**Exercise description**
For this exercise, reproduce the entries below exactly, but only from the line containing "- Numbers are" through the line containing "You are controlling", both included.

• • • • •

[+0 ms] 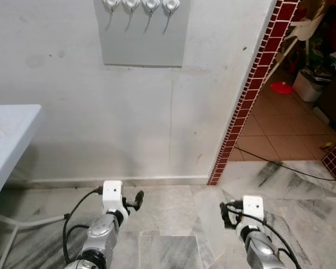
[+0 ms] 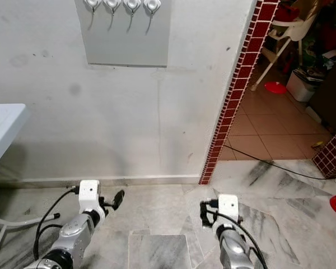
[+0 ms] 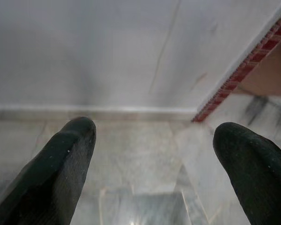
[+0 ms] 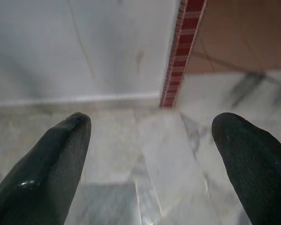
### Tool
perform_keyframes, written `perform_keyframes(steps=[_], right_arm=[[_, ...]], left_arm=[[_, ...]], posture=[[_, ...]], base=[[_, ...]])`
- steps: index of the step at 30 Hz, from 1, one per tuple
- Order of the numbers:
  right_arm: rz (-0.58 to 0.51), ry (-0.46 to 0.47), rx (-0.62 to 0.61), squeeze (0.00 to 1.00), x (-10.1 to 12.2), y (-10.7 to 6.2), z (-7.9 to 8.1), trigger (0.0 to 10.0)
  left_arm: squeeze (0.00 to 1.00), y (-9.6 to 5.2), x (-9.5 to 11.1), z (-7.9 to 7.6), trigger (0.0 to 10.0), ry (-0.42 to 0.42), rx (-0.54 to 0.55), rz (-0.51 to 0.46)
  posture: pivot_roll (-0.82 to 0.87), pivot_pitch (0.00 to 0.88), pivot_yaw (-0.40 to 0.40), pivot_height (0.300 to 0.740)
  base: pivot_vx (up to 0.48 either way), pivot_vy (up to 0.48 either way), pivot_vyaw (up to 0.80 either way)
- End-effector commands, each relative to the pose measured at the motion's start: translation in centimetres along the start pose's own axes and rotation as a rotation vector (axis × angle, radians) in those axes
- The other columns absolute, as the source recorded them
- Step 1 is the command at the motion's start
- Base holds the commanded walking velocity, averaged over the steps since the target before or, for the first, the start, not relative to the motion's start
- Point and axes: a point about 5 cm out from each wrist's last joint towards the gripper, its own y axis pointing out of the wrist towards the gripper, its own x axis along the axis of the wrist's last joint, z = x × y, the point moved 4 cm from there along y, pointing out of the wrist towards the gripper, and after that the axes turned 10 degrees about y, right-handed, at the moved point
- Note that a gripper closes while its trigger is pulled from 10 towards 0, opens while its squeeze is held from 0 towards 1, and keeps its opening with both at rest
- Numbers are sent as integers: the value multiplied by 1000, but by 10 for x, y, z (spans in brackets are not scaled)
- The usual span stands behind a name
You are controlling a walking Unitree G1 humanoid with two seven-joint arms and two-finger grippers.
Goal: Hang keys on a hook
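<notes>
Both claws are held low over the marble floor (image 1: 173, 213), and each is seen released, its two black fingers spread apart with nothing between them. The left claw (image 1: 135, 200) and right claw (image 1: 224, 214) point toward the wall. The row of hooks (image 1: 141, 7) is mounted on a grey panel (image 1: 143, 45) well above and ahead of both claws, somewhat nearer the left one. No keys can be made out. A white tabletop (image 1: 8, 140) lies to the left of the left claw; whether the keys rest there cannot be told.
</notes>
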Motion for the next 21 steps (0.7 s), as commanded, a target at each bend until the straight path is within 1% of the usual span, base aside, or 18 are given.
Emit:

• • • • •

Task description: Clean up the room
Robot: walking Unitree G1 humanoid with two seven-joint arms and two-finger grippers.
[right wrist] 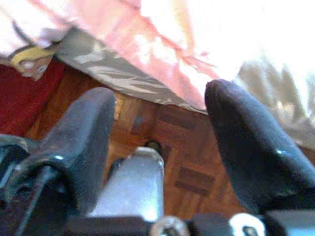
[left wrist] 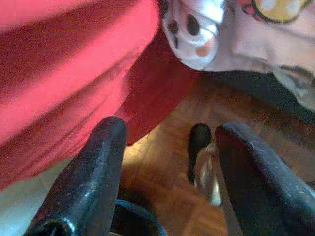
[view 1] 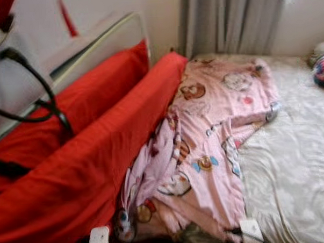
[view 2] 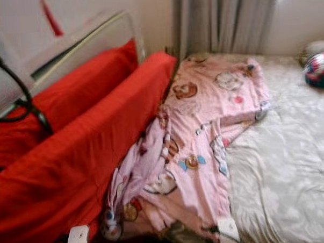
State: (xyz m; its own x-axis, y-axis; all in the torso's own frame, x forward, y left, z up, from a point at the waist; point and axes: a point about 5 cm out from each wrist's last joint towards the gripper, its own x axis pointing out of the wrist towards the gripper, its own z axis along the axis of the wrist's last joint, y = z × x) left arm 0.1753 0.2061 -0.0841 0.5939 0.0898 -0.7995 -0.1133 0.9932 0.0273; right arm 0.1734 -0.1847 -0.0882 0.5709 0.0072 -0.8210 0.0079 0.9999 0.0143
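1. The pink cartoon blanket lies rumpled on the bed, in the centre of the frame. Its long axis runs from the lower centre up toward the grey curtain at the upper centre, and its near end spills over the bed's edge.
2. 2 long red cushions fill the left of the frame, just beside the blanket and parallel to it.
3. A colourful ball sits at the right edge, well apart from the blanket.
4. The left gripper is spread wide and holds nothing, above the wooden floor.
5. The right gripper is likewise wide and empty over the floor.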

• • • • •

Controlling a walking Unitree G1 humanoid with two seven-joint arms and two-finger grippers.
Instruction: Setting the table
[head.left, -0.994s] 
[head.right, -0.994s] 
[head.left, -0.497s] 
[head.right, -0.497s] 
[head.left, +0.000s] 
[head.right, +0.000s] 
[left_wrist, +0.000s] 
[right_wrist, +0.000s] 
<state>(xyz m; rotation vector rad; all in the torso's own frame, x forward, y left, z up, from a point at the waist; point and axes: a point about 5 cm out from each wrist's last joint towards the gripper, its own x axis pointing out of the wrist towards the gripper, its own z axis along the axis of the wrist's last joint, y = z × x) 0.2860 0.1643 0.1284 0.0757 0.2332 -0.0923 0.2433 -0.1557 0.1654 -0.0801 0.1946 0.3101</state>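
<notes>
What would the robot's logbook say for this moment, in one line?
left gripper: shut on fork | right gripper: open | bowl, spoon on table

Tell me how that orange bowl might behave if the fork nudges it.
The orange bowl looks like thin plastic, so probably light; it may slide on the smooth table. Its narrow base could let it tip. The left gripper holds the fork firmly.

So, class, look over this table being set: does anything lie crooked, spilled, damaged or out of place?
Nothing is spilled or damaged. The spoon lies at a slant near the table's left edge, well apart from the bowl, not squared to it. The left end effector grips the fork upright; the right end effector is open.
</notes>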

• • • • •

**Result of this exercise**
- Numbers are sent as integers: the value multiplied by 1000, but by 10 for x, y, z (spans in brackets are not scaled)
- The usual span stands behind a name
You are controlling a walking Unitree G1 humanoid with two seven-joint arms and two-finger grippers.

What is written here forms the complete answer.